Here I was trying to be all positive and stuff… and today they announce that they are closing the site I work at. United Healthcare Medicare is pulling their contract with the company I work for, and that means no job. This is for me and my son both, there will be no income at all since we both work there.
Still I’m trying to be Positive:
I loved my work. I loved helping people. It was rewarding even though the pay wasn’t great, I drove about an hour to get there. I loved helping people get their meds when they couldn’t afford them, scheduling cancer/health screenings so bad things get caught early when they can be treated.
I loved calling a doctor and telling them they were illegally charging patients and that I was filing a complaint with Medicare. I loved telling a doctor they ran something wrong and that the member was due a refund and by getting that refund making a real difference in someone’s life. I loved my callers… not all of them were easy to deal with but if you’re going to get yelled at, it should be over something important like health instead of something stupid like a broken phone.
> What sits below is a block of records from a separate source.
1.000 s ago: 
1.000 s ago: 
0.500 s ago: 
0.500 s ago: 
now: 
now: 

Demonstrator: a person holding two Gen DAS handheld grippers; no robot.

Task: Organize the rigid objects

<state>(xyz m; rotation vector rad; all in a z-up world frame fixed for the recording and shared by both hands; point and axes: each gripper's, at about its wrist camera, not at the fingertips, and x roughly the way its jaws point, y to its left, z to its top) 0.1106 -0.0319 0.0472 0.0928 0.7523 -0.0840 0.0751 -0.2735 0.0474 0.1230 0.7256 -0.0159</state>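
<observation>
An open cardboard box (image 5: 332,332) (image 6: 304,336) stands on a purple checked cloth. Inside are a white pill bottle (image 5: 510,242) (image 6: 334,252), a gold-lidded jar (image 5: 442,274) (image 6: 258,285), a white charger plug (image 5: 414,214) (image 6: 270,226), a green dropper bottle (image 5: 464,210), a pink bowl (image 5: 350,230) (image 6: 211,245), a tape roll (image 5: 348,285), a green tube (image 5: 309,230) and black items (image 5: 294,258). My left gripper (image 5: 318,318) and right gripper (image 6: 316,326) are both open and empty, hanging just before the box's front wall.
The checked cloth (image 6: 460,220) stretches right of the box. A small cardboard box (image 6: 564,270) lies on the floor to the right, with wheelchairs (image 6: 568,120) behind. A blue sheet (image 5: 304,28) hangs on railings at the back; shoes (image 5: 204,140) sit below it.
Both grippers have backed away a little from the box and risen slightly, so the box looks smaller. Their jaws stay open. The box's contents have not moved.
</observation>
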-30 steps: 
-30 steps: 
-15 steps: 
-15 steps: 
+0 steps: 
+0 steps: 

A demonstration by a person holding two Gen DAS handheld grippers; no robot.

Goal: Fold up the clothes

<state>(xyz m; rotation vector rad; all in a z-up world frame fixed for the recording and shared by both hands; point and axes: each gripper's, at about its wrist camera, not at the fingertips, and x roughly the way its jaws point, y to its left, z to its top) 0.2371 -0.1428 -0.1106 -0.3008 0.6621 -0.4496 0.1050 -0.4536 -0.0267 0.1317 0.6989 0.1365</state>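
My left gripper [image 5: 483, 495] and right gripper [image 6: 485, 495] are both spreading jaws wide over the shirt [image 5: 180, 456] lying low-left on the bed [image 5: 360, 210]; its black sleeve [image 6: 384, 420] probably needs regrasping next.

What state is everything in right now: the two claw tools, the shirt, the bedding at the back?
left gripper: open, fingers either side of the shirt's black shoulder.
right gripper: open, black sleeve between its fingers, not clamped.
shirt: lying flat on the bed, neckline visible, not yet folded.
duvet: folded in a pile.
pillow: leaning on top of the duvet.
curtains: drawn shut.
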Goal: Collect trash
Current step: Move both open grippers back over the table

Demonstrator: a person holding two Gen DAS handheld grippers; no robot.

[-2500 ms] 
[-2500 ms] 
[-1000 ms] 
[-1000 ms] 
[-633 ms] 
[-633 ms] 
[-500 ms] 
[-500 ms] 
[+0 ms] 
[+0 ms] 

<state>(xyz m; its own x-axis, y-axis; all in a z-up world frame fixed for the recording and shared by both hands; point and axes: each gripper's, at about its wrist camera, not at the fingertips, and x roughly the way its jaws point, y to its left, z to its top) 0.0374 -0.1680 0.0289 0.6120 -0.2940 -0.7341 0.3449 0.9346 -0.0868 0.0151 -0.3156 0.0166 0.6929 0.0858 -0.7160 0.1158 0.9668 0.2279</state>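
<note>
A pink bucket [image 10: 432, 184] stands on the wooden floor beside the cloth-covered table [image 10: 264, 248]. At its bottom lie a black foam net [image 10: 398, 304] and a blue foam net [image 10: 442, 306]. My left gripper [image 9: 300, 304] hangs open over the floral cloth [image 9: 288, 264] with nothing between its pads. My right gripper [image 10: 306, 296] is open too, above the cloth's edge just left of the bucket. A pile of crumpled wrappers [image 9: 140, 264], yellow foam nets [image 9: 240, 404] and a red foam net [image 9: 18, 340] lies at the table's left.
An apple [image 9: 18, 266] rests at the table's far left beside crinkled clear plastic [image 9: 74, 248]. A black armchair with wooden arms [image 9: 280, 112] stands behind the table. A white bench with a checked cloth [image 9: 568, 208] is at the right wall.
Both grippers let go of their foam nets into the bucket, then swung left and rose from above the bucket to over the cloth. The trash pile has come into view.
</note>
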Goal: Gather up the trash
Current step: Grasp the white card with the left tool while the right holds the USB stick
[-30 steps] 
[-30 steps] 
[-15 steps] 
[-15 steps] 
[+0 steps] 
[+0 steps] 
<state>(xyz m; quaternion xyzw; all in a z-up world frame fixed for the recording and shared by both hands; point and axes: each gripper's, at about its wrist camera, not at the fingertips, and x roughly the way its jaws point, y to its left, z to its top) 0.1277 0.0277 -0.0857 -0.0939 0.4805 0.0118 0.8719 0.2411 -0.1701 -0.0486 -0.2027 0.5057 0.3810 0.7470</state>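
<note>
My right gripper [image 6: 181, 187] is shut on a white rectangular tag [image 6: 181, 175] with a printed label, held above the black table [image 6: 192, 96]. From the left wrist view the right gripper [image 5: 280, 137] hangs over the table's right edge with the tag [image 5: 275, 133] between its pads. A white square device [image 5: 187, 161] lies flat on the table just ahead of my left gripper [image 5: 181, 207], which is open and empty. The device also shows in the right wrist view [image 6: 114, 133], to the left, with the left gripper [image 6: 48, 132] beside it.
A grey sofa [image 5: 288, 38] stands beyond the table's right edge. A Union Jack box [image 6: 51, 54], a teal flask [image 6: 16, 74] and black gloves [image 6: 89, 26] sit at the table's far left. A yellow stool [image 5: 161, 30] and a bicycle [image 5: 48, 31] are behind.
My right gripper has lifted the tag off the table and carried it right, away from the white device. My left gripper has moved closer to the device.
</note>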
Today 3 different callers called me an angel. When someone lost their spouse I made that connection with them because of my loss. I let her know she wasn’t alone and I bragged about the people I met online (that’s you guys) and the support that is available. I let her know what we are feeling is normal, and okay but that we will get through this and be okay. (Eventually) I bonded with another member over our PTSD issues. I loved our members, I treated them like I would my mother… because it’s the way I want someone to treat mine.
I met some great new friends there.
I still have my job until March 15th. Supposedly there’s a severance package, but we have to stay there until the end to get it.
I don’t have to drive almost an hour anymore.
I can still use my benefits to get my glasses renewed and get my teeth cleaned.
I am super sad that I won’t be there helping people.
I have 6 weeks to edit and finish my book to submit to a publisher and hope for a publishing miracle. I wanted to burn my boat and storm the island… we’ll someone else lit the match, but I’ll paddle like mad to get to that island. If you’re falling off a cliff you might as well flap, right? Nothing to lose!